Title: Under the Silk Hibiscus
Author: Alice J. Wisler
Major Themes: Japanese-Americans, World War II
Synopsis: When his family is placed in a concentration camp during World War II simply because they are Japanese, Nathan must hold the family together.
One facet of American history that I have not come across much about is the internment of Japanese Americans in concentration camps during World War II. In fact, I think I only ever read one book on the topic. Under the Silk Hibiscus does a good job of showing what life was like for people in one of those camps.
Nathan Mori and his family had lived peacefully in San Jose for many years—but as soon as the United States entered World War II, they, like many other Japanese families, were relocated to Wyoming, where they had to live in a camp below Heart Mountain. Papa had been taken to a different location, and Mama was pregnant and not doing well. Older brother Ken was involved with a gang, and younger brother Tom was crippled from polio. Nathan had to help his Aunt Kasuko hold the family together and take care of everything, especially protecting the family heirloom, an antique gold watch.

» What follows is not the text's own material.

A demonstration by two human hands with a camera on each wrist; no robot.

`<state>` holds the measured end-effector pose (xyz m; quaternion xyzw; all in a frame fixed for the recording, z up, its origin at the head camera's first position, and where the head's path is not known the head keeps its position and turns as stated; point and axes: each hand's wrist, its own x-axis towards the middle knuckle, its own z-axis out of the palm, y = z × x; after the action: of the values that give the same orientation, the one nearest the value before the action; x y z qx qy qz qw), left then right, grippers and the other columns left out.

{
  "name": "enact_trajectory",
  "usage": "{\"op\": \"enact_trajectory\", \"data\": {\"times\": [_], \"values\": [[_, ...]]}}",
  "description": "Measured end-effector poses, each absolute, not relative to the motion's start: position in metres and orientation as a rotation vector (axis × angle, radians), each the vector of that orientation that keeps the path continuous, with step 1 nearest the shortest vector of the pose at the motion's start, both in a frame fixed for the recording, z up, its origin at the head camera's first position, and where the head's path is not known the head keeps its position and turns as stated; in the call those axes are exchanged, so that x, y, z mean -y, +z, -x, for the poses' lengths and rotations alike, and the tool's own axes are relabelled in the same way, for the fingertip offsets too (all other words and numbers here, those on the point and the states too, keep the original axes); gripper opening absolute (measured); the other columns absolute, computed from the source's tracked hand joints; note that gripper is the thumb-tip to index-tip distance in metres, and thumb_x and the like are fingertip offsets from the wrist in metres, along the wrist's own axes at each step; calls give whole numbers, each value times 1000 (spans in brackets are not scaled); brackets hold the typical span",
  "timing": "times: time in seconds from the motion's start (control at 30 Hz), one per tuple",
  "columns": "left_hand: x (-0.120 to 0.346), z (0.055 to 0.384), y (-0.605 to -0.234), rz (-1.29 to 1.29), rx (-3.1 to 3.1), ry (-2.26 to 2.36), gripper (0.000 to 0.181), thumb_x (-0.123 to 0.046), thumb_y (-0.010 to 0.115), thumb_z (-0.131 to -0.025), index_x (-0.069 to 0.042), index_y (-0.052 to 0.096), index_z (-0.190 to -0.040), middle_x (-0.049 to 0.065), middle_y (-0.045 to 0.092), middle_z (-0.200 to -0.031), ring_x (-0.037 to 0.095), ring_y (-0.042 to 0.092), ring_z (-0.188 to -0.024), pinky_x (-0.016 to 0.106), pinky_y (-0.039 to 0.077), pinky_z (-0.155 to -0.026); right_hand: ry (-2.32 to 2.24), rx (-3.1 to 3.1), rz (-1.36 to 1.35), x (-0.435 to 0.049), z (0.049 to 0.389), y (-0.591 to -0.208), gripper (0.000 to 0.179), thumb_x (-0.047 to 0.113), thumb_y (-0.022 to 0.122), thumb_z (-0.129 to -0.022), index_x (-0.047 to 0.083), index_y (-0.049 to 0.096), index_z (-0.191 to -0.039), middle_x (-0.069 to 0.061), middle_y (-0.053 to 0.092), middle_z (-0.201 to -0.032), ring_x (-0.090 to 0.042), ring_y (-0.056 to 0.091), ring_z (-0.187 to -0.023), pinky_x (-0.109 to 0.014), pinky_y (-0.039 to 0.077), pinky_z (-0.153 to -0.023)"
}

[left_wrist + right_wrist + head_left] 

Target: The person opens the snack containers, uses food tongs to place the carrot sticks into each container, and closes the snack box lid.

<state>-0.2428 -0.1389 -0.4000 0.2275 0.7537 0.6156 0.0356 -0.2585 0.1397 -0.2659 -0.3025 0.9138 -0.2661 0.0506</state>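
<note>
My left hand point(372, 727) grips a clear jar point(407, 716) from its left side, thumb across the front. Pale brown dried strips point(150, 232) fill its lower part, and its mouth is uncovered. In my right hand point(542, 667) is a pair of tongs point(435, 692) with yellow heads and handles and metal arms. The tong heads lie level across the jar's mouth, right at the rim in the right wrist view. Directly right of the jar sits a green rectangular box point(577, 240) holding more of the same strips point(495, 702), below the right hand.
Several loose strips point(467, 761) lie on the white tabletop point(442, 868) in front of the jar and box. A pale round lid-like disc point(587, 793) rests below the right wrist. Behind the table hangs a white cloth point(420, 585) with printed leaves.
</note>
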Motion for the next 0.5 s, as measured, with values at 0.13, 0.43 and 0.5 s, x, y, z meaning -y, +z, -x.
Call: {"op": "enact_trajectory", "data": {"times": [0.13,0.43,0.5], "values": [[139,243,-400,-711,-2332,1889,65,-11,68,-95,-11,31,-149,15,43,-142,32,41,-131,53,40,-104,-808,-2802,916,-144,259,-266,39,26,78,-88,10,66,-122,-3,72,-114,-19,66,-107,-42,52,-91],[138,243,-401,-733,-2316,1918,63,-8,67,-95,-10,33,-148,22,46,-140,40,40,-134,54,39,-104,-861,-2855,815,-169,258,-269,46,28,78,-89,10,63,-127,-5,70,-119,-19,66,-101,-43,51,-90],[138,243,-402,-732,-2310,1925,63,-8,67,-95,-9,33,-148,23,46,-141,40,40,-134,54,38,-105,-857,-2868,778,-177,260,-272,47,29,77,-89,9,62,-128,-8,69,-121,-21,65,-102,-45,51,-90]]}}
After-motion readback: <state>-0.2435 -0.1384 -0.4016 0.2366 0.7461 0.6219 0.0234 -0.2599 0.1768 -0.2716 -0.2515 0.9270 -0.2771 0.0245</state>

Things had been bad enough in the camp at first, but later it got worse and worse—Mama died, the watch was stolen, and Nathan found himself in jail after stealing it back. The only bright spot in the camp was Lucy’s singing. Nathan longed more than anything to be with Lucy, but he knew she was Ken’s girl. Would it be possible to hold on to his faith in God through all the trials he was forced to endure?
I enjoyed this story. I did not, of course, appreciate the way the Japanese were treated—no one should ever be mistreated, especially not because of their race. I did like the way Nathan responded to the mistreatment. It was very difficult, but he learned not to return evil for good, and eventually was able to forgive the worst of his tormentors. It was quite interesting to see how the family rebuilt their life after the war.
Note: I received a free copy of this book, and chose to review it.